As Forças de Defesa de Israel (IDF) lançaram novos ataques contra o Irã na madrugada desta segunda-feira (8). A ofensiva ocorreu em retaliação aos mísseis lançados por Teerã contra Tel Aviv, em resposta aos bombardeios israelenses no Líbano, contra o Hezbollah, em meio ao cessar-fogo.

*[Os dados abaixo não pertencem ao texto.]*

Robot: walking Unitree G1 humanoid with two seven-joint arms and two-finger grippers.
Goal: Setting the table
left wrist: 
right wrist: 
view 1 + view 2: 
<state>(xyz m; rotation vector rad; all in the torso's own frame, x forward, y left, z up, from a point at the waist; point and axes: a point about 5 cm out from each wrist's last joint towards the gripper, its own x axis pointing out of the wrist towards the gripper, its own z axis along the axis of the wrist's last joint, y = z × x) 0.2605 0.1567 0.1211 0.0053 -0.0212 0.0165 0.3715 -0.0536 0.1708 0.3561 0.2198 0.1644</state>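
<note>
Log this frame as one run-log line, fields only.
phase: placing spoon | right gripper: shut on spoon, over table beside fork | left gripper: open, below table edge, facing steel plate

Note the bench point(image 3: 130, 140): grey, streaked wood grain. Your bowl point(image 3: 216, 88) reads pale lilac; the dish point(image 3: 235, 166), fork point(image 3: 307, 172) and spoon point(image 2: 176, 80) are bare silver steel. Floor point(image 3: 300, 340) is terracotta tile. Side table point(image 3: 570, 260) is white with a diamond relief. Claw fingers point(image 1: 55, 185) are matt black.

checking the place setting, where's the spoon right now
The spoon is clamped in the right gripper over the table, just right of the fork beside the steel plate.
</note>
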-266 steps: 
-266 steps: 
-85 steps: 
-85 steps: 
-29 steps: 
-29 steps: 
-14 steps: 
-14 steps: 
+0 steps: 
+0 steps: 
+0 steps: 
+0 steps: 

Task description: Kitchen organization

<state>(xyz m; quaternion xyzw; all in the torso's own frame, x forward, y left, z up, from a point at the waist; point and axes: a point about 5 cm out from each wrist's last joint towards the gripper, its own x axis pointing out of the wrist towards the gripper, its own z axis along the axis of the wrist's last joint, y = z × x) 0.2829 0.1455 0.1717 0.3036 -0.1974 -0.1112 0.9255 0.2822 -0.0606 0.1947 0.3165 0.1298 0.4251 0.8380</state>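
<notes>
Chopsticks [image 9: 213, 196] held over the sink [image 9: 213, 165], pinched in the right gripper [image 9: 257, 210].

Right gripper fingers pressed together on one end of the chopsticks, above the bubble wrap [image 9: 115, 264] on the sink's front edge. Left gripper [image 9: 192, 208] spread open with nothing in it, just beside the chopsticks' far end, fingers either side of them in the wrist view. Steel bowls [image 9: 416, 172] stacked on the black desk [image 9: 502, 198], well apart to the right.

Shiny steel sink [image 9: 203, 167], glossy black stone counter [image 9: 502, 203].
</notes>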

Segundo os militares, os ataques miraram infraestruturas do regime iraniano no oeste e centro do país. O complexo petroquímico de Mahshahr, no sudoeste do Irã, também foi alvo de bombardeios. À mídia iraniana, moradores relataram explosões na capital, Teerã, Tabriz, Isfahan e perto de Karaj.
O Chefe do Estado-Maior Geral, Major-General Eyal Zamir, e oficiais superiores das FDI têm conduzido avaliações contínuas da situação e estão comandando ataques das FDI no Irã a partir da sala de operações da Força Aérea. As FDI estão alertas e prontas para continuar operações em todos os setores contra qualquer um que ameace o Estado de Israel”, disseram os israelenses.
Mais cedo, o presidente dos Estados Unidos, Donald Trump, havia pedido ao primeiro-ministro israelense, Benjamin Netanyahu, que não retaliasse os ataques iranianos para não prejudicar as negociações de paz em andamento. "Estamos muito perto de um acordo final com o Irã. Vai ser um bom acordo. Não quero que isso exploda por causa do que está acontecendo agora", disse.
O pedido, contudo, foi ignorado, aumentando as hostilidades. Pelas redes sociais, Ebrahim Rezaei, parlamentar linha-dura e porta-voz do comitê de segurança nacional do parlamento iraniano, prometeu uma “punição completa” aos ataques israelenses, dizendo que Teerã não cederá.
O cenário pode dificultar as negociações. Isso porque, além da quebra do cessar-fogo com Israel, o Irã afirma que qualquer acordo de paz com os Estados Unidos depende de uma trégua no Líbano, onde Israel mantém operações militares contra o Hezbollah, grupo apoiado pelo regime.
Na última quarta-feira (3), Trump teve uma conversa ríspida por telefone com Netanyahu, exigindo o fim dos bombardeios contra o Líbano. À mídia norte-americana, o republicano afirmou que chamou o premiê israelense de "louco”, dizendo estar incomodado com as “constantes brigas” de Netanyahu com o Líbano.